‘It’s part of my story,’ the HGTV star tells PEOPLE as she shares an exclusive excerpt from her upcoming book ‘Flip Your Life’
Tarek El Moussa tells shocking stories from his troubled youth in his new book, Turn Your Life Around: How to Find Opportunity in Adversity—In Real Estate, Business, and Life (out Feb. 6) — and PEOPLE has an exclusive first look.
The HGTV star, 42, opened up with fans about some dark times in his life: overcoming addiction, beating cancer and his very public divorce from Flip or flop colleague Christina Hall, to name a few.
But in his new book, he opens up about growing up in a rough neighborhood and shares stories that will surprise even longtime fans — the most brutal of which can be found in the exclusive excerpt below.
As a teenager, Flipping the El Moussas host writes, he was involved in a gang fight for which he was arrested and charged with attempted murder, and spent a short time in a juvenile prison.
“It’s part of my story,” she tells PEOPLE of her decision to include the harrowing details in her book, which is part self-help guide, part memoir. “We’re all a product of our environment, and I grew up in that environment. To thrive in that environment, you have to do certain things.”

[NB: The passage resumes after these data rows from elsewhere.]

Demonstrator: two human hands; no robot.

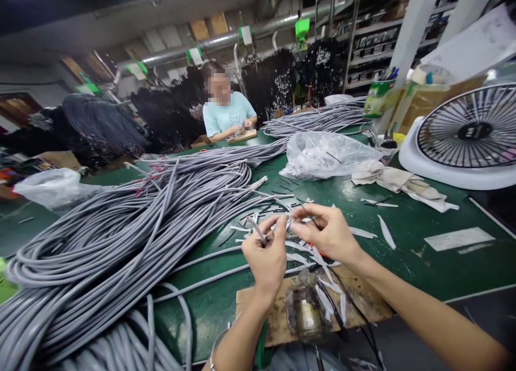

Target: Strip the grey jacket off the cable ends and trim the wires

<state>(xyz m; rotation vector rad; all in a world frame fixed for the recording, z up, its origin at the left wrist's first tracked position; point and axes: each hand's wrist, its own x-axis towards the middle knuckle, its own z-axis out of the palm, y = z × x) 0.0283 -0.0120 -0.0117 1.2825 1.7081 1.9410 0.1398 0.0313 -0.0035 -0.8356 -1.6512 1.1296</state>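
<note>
A grey cable end (257,230) is clamped in the fingers of the left hand (266,258), the right hand's (328,234) fingers pinched together just beside it; white strips (386,232) are strewn over the green surface (403,269), and a big pile of grey cables (100,242) seemingly awaits work.

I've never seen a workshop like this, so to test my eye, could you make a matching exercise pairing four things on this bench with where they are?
Things:
1. Grey cables
2. Desk fan
3. Clear plastic bag
4. Wooden board

Places:
A. Far right, white with a black grille
B. At the near edge of the table
C. Heaped across the left side
D. Crumpled in the middle, beyond the hands' area

Pairs: 1-C, 2-A, 3-D, 4-B
</note>
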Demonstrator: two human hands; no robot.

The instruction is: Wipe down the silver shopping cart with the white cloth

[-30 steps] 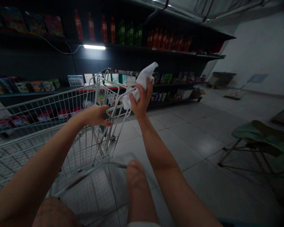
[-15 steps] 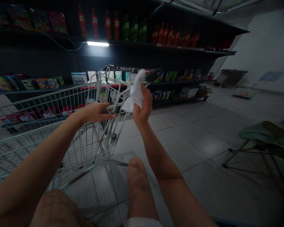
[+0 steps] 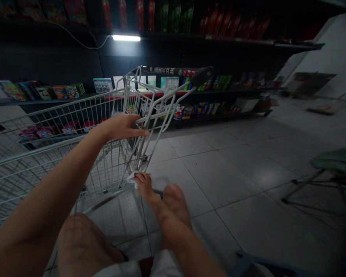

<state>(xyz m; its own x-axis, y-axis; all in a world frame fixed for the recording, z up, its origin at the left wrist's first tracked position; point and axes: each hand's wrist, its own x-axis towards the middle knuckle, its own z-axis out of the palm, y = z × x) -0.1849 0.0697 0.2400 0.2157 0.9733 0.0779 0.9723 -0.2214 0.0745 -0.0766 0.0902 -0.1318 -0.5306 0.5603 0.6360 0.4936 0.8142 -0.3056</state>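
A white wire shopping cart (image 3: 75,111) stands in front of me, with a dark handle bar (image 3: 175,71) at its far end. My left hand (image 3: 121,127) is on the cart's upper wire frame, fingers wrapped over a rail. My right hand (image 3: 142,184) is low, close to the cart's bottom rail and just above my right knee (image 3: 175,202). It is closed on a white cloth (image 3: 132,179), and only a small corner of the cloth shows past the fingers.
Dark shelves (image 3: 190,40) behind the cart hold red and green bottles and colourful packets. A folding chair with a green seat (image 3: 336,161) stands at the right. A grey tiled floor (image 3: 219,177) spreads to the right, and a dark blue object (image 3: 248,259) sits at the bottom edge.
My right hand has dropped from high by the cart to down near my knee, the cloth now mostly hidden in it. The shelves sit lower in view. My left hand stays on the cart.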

Tarek El Moussa reveals he lived in a halfway house after divorcing Christina Hall: ‘I didn’t trust myself’
Tarek El moussa/instagram
El Moussa says that for him there were many more fights like this one that he includes in the book. “That one had the most extreme consequences for me, but that one was not the most extreme,” he recalls. “I’ve been in shootings, I’ve been in knife fights, I’ve been hit in the face with a bat. Whatever, I’ve had it.”
More than 20 years later, he says, he was lucky to escape that environment, but it shaped the adult man he became.
“That’s why I shared what I shared. [To show] now you can literally be a bandit, rob people, and you can change your life. Everyone can change. They just have to want to.”
Looking back on the day of his arrest, he says: “I’ll never forget it. I was terrified when I was there because the charges I had were very bad and I didn’t know if I was going to be there for days or years.”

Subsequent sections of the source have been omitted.